* **WHAT NEEDS TO BE DONE**: Only one portion of the data is to be written out: from the line bearing "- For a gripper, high" through the line bearing "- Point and". Write it exactly as it appears.

* **DATASET RECORDS**:
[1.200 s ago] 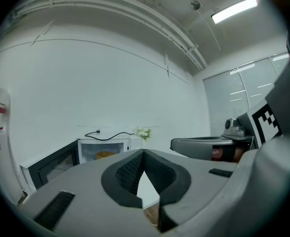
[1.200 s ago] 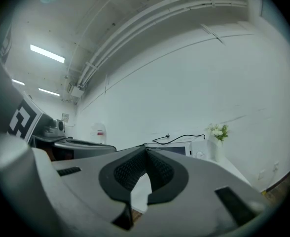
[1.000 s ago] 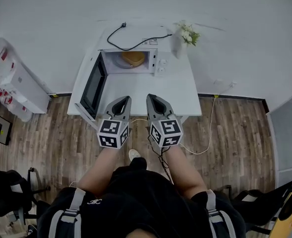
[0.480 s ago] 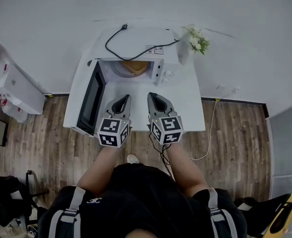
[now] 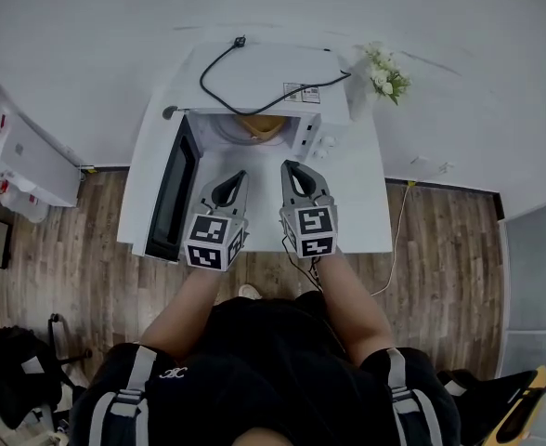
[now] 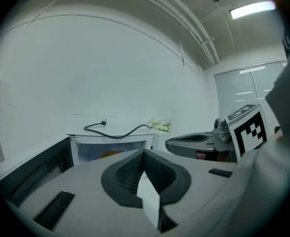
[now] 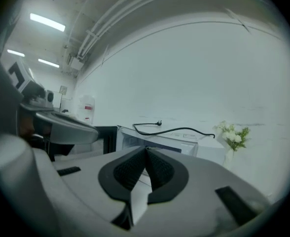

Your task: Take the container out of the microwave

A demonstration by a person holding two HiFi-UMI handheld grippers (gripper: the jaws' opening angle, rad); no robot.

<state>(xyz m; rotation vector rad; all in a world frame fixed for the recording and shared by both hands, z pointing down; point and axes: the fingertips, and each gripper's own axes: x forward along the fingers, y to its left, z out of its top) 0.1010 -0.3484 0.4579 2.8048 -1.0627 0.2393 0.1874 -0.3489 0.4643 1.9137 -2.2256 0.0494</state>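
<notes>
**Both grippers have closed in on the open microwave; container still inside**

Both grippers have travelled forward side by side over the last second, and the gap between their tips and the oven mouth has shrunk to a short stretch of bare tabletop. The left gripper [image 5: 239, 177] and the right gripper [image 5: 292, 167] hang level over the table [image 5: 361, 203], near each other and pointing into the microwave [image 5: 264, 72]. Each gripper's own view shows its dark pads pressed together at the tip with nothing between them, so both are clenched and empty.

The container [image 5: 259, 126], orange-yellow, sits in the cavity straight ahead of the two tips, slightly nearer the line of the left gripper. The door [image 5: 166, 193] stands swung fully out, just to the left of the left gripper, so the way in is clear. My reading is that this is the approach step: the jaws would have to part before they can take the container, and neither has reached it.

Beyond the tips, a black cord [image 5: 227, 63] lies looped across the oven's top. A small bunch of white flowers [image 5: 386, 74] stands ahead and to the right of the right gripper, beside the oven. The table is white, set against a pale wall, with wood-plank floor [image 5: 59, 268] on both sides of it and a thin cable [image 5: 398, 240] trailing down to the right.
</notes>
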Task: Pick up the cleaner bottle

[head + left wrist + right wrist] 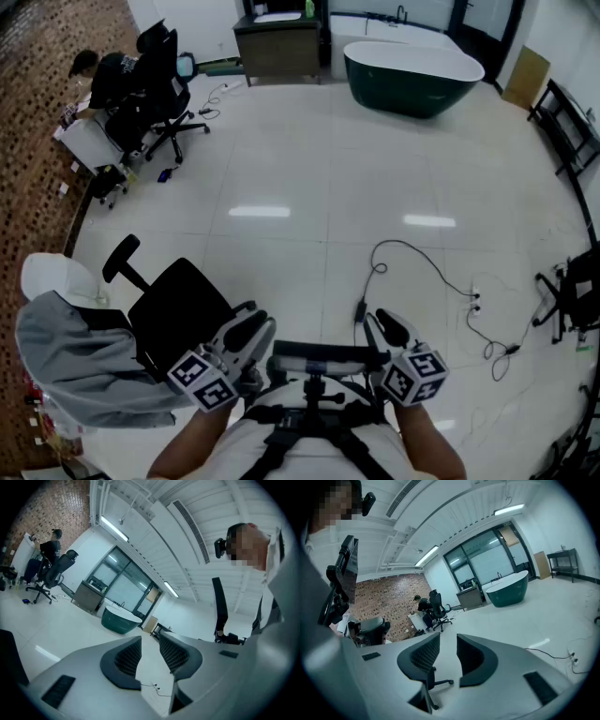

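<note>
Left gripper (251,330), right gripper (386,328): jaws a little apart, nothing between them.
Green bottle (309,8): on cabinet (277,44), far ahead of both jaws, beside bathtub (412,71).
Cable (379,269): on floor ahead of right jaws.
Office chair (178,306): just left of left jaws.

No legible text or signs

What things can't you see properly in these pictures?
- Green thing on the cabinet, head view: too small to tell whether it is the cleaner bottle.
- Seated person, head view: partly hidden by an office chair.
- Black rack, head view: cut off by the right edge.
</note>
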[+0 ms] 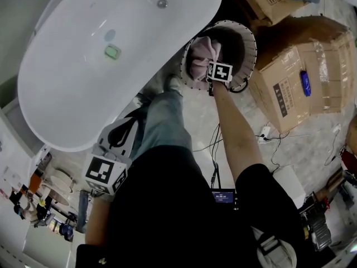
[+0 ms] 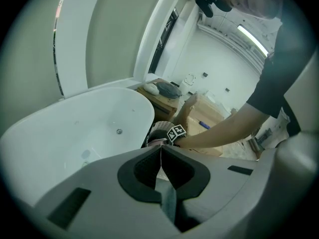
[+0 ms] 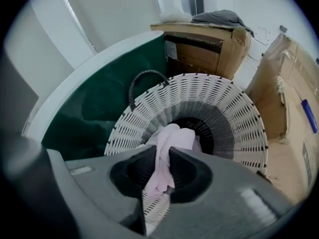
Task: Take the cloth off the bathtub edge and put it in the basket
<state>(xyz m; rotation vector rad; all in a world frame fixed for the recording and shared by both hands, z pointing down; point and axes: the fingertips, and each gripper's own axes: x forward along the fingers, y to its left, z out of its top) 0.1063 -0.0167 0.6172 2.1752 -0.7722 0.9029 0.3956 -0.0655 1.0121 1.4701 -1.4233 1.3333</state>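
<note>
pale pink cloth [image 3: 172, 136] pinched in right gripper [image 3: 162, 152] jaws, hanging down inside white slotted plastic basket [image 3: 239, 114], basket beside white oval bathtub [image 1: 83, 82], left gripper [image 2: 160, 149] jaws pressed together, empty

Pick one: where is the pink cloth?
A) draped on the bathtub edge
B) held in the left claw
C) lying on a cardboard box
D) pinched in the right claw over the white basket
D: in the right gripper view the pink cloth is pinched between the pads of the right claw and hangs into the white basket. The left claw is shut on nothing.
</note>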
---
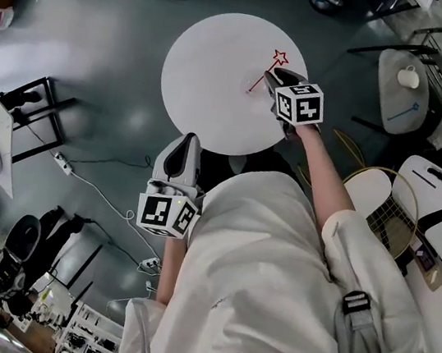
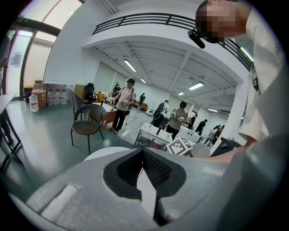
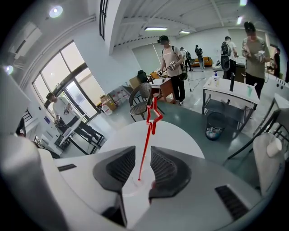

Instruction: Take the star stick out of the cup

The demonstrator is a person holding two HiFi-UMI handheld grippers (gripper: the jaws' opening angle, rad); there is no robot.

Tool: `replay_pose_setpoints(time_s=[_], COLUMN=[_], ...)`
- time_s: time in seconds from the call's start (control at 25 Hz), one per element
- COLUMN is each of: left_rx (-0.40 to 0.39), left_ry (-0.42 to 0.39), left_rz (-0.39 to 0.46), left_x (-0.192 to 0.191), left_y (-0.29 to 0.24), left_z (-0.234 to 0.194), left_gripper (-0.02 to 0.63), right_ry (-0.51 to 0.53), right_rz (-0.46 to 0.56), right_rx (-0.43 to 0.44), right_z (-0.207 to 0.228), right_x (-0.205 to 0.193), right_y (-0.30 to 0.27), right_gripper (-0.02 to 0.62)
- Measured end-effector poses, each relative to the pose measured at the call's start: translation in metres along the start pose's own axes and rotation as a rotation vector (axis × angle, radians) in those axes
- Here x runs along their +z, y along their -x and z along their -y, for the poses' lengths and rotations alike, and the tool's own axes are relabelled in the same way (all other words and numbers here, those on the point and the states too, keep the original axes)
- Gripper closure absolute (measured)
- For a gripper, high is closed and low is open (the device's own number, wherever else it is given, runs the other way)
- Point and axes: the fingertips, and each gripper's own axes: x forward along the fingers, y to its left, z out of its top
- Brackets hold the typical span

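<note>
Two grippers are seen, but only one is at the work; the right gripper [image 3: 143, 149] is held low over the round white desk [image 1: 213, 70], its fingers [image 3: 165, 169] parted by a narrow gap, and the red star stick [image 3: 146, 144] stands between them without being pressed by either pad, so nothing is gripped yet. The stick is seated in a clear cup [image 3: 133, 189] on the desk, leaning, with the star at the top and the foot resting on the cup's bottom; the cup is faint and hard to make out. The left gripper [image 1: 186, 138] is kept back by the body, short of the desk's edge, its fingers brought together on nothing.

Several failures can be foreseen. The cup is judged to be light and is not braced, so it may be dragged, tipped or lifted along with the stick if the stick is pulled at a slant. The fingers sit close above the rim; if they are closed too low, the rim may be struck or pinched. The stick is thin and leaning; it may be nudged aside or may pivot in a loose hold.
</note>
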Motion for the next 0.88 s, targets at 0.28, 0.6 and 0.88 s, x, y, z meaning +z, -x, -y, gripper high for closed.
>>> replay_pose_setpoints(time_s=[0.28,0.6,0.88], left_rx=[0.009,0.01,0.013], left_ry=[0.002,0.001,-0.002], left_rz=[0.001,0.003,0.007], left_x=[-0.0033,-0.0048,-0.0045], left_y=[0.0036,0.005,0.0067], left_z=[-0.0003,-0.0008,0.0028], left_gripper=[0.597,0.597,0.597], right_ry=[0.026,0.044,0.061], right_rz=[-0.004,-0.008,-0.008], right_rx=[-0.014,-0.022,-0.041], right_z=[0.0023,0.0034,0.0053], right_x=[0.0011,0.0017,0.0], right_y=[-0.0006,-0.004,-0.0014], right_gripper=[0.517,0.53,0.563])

* **REPLY**:
- For a gripper, high is closed and low is open (the device's own number, wherever else it is given, runs the other way)
- Point and axes: the fingertips, and each gripper's own axes: x forward along the fingers, y to its left, z out of its top

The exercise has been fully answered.